Internal Guidelines used in processing claims
Table of contents:
- Description of scheme
- Information Leaflet
- Qualifying Conditions
- Medical Conditions
- Habitual Residency Condition
- Rates of payment
- Method of payment
- Duration of payment
- Half rate payment
- Hospital stays
- Absences from state
- Respite payment
- How to apply
- Late claims
- Where to apply
- The Application Process
- Decisions/Review and the right of appeal
1. Description of Scheme:
Domiciliary Care Allowance (DCA) is a monthly payment for a child, aged under 16 with a severe* disability who requires ongoing (continual or continuous) care and attention, substantially* over and above the care and attention usually required (in excess of that required) by a child of the same age. The child is likely to require full-time care and attention for at least 12 months. There are no PRSI conditions and it is not means tested.

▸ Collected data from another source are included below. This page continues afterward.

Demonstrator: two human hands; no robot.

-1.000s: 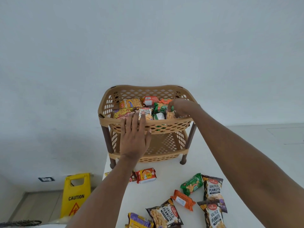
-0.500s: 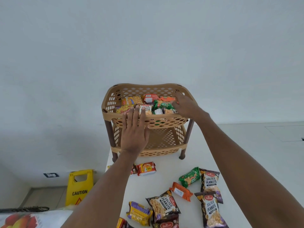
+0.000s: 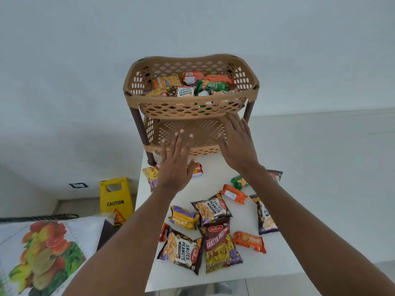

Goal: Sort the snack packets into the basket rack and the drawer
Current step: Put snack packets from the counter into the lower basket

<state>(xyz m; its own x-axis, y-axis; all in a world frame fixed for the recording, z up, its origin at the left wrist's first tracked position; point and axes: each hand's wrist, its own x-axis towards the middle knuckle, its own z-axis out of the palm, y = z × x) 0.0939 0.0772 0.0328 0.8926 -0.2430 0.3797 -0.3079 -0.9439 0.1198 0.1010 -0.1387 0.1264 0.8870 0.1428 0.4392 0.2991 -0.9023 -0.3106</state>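
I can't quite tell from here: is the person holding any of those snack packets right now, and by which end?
Nothing is held. The left hand and the right hand are both open with fingers spread, in front of the basket rack, with no packet in either.

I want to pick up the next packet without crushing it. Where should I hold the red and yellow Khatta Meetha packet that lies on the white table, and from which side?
The red and yellow Khatta Meetha packet lies flat, its red top seam under a salted peanuts packet. Probably pinch the free bottom seam, from above on the near side.
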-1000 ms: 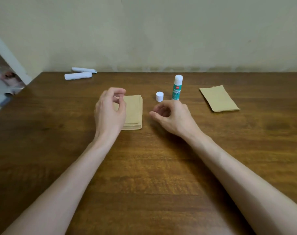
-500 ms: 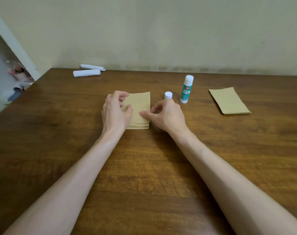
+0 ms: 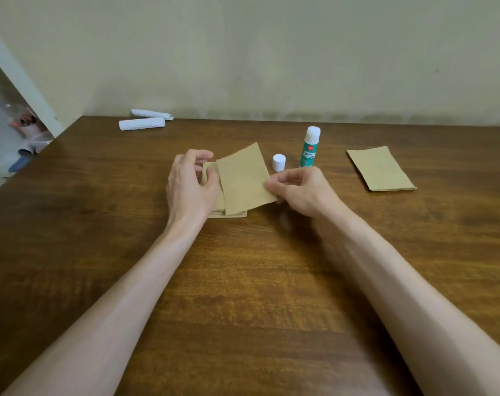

*The definitions used for terms such as severe or substantial in this qualifying condition are detailed in the DCA Medical Guidelines used by the Department in assessing applications for DCA. These can be found on www.welfare.ie
2. Information Leaflet:
Domiciliary Care Allowance - SW127 available from Intreo Centres, Citizens Information Centres, on www.welfare.ie or from DCA Section Sligo.
The DCA scheme is a statutory scheme with the primary legislation provided for in the Social Welfare and Pensions Act 2008. The medical criteria as set out in the Act require that "the child has a severe disability requiring continual or continuous care and attention substantially in excess of the care and attention normally required by a child of the same age". The Department uses a set of consistent and objective guidelines** in determining the medical eligibility of children for the scheme. These guidelines were drawn up by a Group chaired by the Department's Chief Medical Advisor comprised of senior medical personnel from the HSE as well as eminent professionals in the areas of physical disabilities which affect children, and child psychiatry/psychology. All claims are assessed by designated Departmental Medical Assessors who have received special training in Human Disability Evaluation.
**These guidelines were originally published in 2009, reviewed and revised in May 2013 and operational in their revised format from date of publication.
The scheme is administered from the Social Welfare Services Office, College Road, Sligo.
5. Qualifying Conditions:
You may qualify to receive the allowance for a child under 16 with a disability if:
- you are providing for the care of the child,
- the child meets the medical criteria,
- the level of care is likely to be required for at least 12 months,
- Both you and the child are ordinarily resident in the State. This means that you both live in the Republic of Ireland and only leave Ireland for holidays,
- the child normally lives at home with you for at least 5 or more days a week, and
- the child is not detained in a children's detention school, in residential care or other placement.
- Payment is not made for a child who lives full time in residential care or in other placements. However, a half rate payment can be made for a child in residential care, who goes home for two or more days a week. For example, a child who attends residential services from Monday to Friday and goes home at weekends.
6. Medical Criteria
In order to qualify for DCA a child must have a disability so severe that it requires the child needing care and attention and / or supervision substantially in excess of another child of the same age. This care and attention must be given by another person, almost all of the time, so that the child can deal with the activities of daily living. The child must be likely to require this level of care and attention for at least 12 months.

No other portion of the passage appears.